Like OBO, the OBO Foundry is an open community. Any individual or group working in the domain of biomedicine wishing to join the initiative is encouraged to do so, and all discussion forums (listed at http://obofoundry.org) are open to all interested parties without restriction. The recommended first step is to join one or more mailing lists in salient areas as a way to become familiar with the Foundry’s collaborative methodology and identify members with overlapping expertise. Those with new ontology resources are invited to submit them for informal consideration by existing members; this will be followed by a period in which compliance with the Foundry principles is addressed, especially as concerns potential conflicts in areas of overlap. Membership in the Foundry initiative then flows from a commitment to incremental implementation of these principles as they evolve over time, with the Foundry coordinators (currently Ashburner, Lewis, Mungall and Smith) serving as analogs of journal editors, whereby the division of labor that results from orthogonality helps ensure that development decisions are made by the authors of single ontologies. By joining the initiative, the authors of an ontology commit to working with other members to ensure that, for any particular domain, there is convergence on a single ontology.
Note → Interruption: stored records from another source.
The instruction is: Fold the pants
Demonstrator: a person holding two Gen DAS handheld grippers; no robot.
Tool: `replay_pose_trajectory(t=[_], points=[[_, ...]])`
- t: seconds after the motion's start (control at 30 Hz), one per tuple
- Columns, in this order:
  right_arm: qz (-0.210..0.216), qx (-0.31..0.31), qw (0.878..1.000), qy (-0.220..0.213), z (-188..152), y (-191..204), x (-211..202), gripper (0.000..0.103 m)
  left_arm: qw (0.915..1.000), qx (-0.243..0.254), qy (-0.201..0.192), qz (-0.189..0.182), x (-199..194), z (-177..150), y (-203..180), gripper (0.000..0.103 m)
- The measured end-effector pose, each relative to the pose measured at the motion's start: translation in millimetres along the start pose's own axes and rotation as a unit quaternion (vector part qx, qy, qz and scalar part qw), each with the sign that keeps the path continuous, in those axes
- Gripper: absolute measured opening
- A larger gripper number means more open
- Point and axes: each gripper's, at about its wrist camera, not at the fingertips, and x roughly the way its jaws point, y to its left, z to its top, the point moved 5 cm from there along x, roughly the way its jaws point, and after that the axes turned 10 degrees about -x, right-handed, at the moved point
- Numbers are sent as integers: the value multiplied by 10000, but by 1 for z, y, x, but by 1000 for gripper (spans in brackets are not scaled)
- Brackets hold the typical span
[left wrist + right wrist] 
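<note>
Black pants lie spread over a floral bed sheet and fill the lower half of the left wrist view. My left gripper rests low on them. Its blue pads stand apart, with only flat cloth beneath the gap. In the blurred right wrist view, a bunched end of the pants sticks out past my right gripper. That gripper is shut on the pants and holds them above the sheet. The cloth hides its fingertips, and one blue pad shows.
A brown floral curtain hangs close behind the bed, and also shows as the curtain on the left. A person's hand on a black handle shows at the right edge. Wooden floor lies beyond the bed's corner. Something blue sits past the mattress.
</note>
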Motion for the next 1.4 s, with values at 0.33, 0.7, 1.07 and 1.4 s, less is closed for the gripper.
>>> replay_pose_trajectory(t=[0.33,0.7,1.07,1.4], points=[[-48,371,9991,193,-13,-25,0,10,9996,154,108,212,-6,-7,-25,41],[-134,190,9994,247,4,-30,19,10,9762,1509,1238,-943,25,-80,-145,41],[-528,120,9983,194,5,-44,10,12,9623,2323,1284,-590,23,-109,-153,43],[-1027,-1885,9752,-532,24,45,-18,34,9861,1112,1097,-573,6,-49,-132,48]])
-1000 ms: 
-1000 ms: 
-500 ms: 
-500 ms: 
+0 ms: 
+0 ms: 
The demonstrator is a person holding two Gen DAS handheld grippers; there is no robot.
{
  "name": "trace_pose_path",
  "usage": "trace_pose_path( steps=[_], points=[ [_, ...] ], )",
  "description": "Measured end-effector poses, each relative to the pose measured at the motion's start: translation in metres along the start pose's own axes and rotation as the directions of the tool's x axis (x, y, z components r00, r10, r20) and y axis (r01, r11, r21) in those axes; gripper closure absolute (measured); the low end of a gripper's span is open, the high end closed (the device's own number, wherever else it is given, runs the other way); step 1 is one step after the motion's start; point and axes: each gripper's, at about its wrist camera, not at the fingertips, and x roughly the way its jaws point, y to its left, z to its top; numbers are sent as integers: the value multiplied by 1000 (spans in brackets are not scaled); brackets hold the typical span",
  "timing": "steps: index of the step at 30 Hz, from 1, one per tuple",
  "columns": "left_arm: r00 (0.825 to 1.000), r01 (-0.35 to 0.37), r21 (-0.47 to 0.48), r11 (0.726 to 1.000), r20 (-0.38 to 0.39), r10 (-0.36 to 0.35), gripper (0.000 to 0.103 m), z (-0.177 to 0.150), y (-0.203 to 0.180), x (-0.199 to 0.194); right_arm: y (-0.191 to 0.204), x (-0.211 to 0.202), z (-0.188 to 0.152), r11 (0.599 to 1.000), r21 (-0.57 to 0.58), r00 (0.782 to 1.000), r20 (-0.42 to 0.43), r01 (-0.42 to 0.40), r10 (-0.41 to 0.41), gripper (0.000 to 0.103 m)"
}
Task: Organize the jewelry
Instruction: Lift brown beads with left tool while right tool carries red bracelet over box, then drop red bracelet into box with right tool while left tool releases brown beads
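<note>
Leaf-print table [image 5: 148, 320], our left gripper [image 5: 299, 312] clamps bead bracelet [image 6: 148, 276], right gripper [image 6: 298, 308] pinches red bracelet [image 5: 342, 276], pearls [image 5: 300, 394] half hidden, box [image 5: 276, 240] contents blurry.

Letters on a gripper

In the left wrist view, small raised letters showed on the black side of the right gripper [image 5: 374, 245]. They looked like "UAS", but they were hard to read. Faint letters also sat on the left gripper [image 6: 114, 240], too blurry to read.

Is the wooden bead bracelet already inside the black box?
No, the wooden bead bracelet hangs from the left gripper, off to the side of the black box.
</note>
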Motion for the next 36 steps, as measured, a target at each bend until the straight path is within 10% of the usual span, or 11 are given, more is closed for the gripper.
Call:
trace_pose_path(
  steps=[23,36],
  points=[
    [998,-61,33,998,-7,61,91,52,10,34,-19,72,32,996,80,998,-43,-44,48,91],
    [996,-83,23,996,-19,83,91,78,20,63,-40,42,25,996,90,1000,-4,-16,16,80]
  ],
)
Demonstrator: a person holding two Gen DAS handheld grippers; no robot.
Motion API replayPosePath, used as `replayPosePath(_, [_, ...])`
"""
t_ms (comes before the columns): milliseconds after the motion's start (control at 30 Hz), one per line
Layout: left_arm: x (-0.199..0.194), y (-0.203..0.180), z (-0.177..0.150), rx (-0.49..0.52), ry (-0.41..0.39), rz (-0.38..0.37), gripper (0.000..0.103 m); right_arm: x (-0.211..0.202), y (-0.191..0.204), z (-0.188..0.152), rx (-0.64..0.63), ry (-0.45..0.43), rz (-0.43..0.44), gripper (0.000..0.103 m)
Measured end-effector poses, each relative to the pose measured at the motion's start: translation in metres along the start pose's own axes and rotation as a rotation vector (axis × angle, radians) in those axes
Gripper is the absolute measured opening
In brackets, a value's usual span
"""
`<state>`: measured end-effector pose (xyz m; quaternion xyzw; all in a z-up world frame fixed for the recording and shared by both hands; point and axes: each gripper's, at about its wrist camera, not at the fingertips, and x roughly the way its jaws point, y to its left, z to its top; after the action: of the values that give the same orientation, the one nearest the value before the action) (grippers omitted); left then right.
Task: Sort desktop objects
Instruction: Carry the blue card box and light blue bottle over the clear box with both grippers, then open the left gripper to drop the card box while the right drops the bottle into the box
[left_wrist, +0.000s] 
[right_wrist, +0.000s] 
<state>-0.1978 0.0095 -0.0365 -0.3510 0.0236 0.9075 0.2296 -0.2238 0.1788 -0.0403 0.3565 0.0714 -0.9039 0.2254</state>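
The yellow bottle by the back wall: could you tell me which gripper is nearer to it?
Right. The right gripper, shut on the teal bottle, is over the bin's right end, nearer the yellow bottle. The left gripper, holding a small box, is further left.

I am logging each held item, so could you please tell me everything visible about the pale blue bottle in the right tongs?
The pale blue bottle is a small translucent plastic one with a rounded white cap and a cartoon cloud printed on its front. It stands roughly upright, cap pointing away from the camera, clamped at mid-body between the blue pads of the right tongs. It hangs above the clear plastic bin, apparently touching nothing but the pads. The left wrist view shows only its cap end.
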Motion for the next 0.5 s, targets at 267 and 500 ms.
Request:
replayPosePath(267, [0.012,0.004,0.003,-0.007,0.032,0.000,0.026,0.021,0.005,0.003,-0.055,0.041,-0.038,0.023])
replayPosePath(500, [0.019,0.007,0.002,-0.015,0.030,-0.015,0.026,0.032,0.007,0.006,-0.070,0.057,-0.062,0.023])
Criticism, too, is welcomed: the Foundry is an attempt to apply the scientific method to the task of ontology development, and thus it accepts that no resource will ever exist in a form that cannot be further improved.
Our long-term goal is that the data generated through biomedical research should form a single, consistent, cumulatively expanding and algorithmically tractable whole. Our efforts to realize this goal, which are still very much in the proving stage, reflect an attempt to walk the line between the flexibility that is indispensable to scientific advance and the institution of principles that is indispensable to successful coordination.
The Foundry is receiving ad hoc funding under the BISC Gen e Ontology Consortium, MGED, NCBO and RNA Ontology grants. We are grateful to all of these sources, and also to the ACGT Project of the European Union and to the Humboldt and Volkswagen Foundations.